The problems this allocation scheme is designed to solve is the extra memory moves caused by realloc followed by memmove for every insertion. It's a problem which has been mentioned e.g. by @oranagra in this comment This is not the main part idea of the bidipack though and it can be completely skipped.

Comment From: oranagra

@zuiderkwast i guess you meant this comment

i didn't have time to read the entire thing yet, but from the portion i read i think that: 1. the idea of doing prereallocation is nice speedup, but it obviously comes on the expense of memory. for quicklist and stream it may be ok, since we'll trim that before creating a new node and the excess may be insignificant, but in hash, and zset it's probably not a good idea. 2. the idea of encoding growth strategy inside the listpack is probably not useful, even if we add some global config for that strategy (unlikely), we're very unlikely to add a per-key config. 3. encoding the capacity may not be needed, since we can call malloc_size, or even just do a realloc and count on it being very fast when it's a NOP. that's what i means in that other comment, when IIRC at that time i misunderstood that PR (that we should benchmark and see if there's reason to avoid these NOP calls). 4. one of the reasons behind listpack, was not only to avoid the cascading updates of ziplist, but also to simplify the code and make it less bug prone (we suspect there's still a bug in ziplist causing corruption, but we can't found it).

Comment From: zuiderkwast

Thanks for finding the relevant comment. I suppose many of those things in my draft are not needed, e.g. alloc strategy (unless to optimize for append only, i.e. streams), but the way I wrote that description was as a stand-alone idea and malloc_size isn't widely used. Avoiding calls to malloc_size could be a small speedup and avoiding realloc when it does move data is good to avoid moving data twice, but all that can be skipped for simplicity.

Comment From: huangzhw

@zuiderkwast Very interesting idea. Maybe a little complicated.

Comment From: zuiderkwast

Thanks @huangzhw, I think we can pick only a small part of it, to make it simple. Or just use listpack since it's already battle-tested in streams.

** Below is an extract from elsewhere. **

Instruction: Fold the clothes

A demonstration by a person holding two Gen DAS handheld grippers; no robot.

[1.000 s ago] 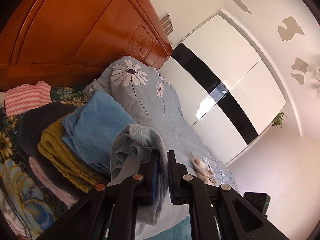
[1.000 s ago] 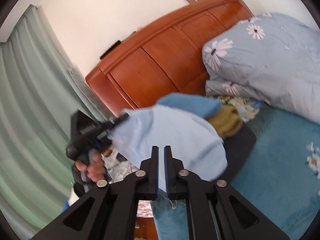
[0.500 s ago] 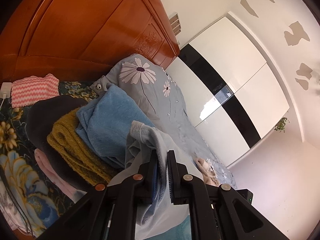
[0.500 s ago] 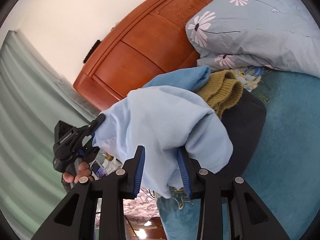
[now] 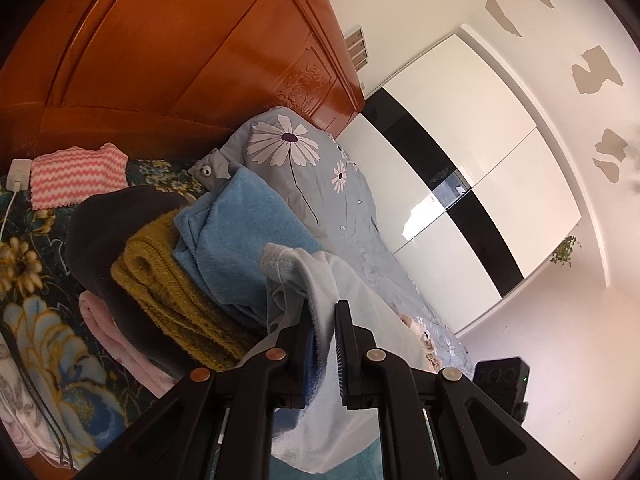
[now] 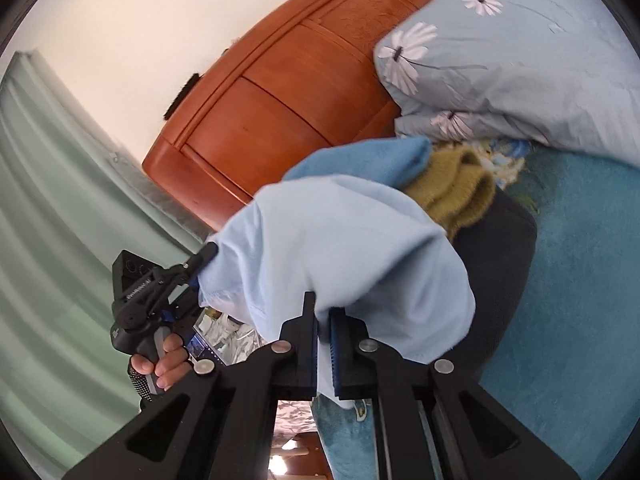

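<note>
A pale blue garment (image 6: 340,240) hangs folded between my two grippers, above a pile of folded clothes. My left gripper (image 5: 323,316) is shut on one edge of it (image 5: 316,280); it also shows in the right wrist view (image 6: 204,254), pinching the garment's corner. My right gripper (image 6: 323,308) is shut on the garment's other edge. The pile holds a blue towel-like piece (image 5: 240,240), a mustard knit (image 5: 160,276), a dark garment (image 5: 104,220) and a pink one (image 5: 116,340).
A wooden headboard (image 5: 180,60) stands behind the pile. A daisy-print duvet (image 6: 520,60) lies bundled beside it on the teal bedspread (image 6: 580,280). A pink zigzag cloth (image 5: 76,176) and a charger with cable (image 5: 18,176) lie near the headboard. Green curtains (image 6: 48,220) hang beyond.
My right gripper opened half a second ago and has shut again on the pale blue garment. Both grippers have carried the garment closer over the pile.
</note>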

It could be useful to store a version tag somewhere to be able to update stuff in the future and to support multiple encodings.

Comment From: oranagra

you can't obviously change the encoding of listpacks in streams without breaking compatibility with old rdb files.

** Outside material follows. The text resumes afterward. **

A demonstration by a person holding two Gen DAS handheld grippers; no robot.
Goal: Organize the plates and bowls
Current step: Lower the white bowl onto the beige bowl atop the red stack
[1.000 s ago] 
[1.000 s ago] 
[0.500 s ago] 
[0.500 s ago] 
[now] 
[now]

what we can do (either now, or in the future), is use different rdb opcodes when we store the new format like create RDB_TYPE_LIST_QUICKLIST_LISTPACK and RDB_TYPE_STREAM_BIDIPACK (same as the RDB_TYPE_ZSET_2 we have now).

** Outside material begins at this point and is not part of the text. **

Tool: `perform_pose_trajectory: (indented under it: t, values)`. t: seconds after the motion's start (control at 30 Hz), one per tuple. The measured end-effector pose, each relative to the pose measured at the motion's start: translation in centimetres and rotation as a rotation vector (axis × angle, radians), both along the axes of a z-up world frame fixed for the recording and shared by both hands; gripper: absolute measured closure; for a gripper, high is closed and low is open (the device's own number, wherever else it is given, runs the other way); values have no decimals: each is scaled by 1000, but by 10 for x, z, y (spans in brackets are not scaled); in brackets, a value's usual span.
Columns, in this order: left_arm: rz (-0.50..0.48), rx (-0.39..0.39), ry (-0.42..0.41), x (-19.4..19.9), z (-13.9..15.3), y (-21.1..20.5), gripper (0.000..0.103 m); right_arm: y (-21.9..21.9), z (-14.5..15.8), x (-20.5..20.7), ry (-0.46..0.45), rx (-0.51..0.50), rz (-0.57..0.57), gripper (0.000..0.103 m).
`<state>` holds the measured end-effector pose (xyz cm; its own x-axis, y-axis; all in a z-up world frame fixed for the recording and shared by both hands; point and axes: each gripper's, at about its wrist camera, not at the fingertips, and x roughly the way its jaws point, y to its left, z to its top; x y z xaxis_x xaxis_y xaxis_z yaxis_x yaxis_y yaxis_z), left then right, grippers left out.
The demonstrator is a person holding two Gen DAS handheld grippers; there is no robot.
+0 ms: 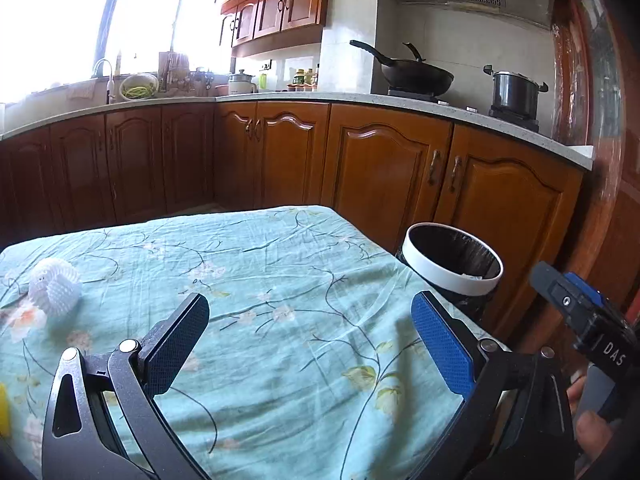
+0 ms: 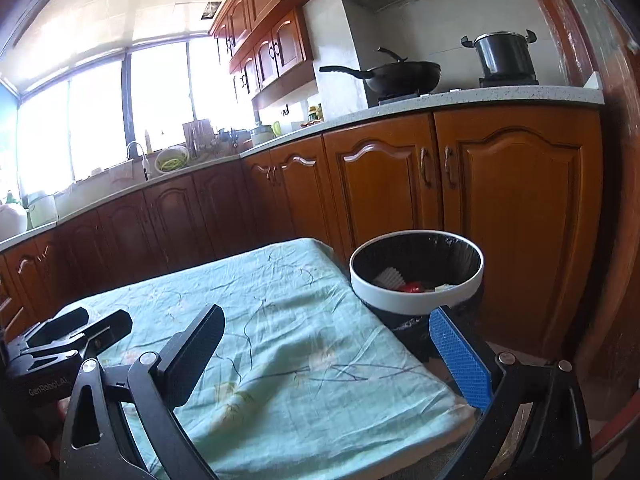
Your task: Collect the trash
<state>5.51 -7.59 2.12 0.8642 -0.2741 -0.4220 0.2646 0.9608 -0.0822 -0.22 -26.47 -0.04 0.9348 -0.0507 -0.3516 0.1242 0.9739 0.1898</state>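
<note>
We see a kitchen w/ brown wood cabinets (image 1: 384,168) running along the back under a pale counter, a wok (image 1: 416,74) and a lidded pot (image 1: 514,90) on the stove at right. In front sits the bench (image 1: 248,280), covered w/ a teal floral cloth. Just off its right edge stands the trash bin (image 2: 416,296), white rim, black liner; in the right wrist view it holds a white ridged piece, smth red and a pale scrap. Our left tongs (image 1: 312,344) hang over the cloth, released, jaws spread wide w/ nothing between them. Our right tongs (image 2: 332,356) likewise gape wide and empty over the bench's near right part, the blue pad close to the bin in the picture; whether it touches, we can't tell. Each set shows at the edge of the other's view, w/ a bit of a hand under it. On the cloth at far left lies a white spiky ball-like item (image 1: 56,288), well apart from the bin and from both tongs. A small yellow thing (image 1: 3,408) peeks in at the left edge; can't tell what it is.
</note>
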Motion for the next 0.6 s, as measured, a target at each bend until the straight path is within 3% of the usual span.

then, we can either convert all payloads at rdb load time (if it's just about adding a version header), or support both side by side (i.e. support both listpack and bidipack, or a listpack with version header field, like we're gonna do for supporting ziplist side by side with listpack).

some formats, like hash, can simply have another (3rd or 4th) encoding, others like quicklist, have an "encoding" (container) field per node (see QUICKLIST_NODE_CONTAINER_ZIPLIST), so we can support both listpack and bidipack.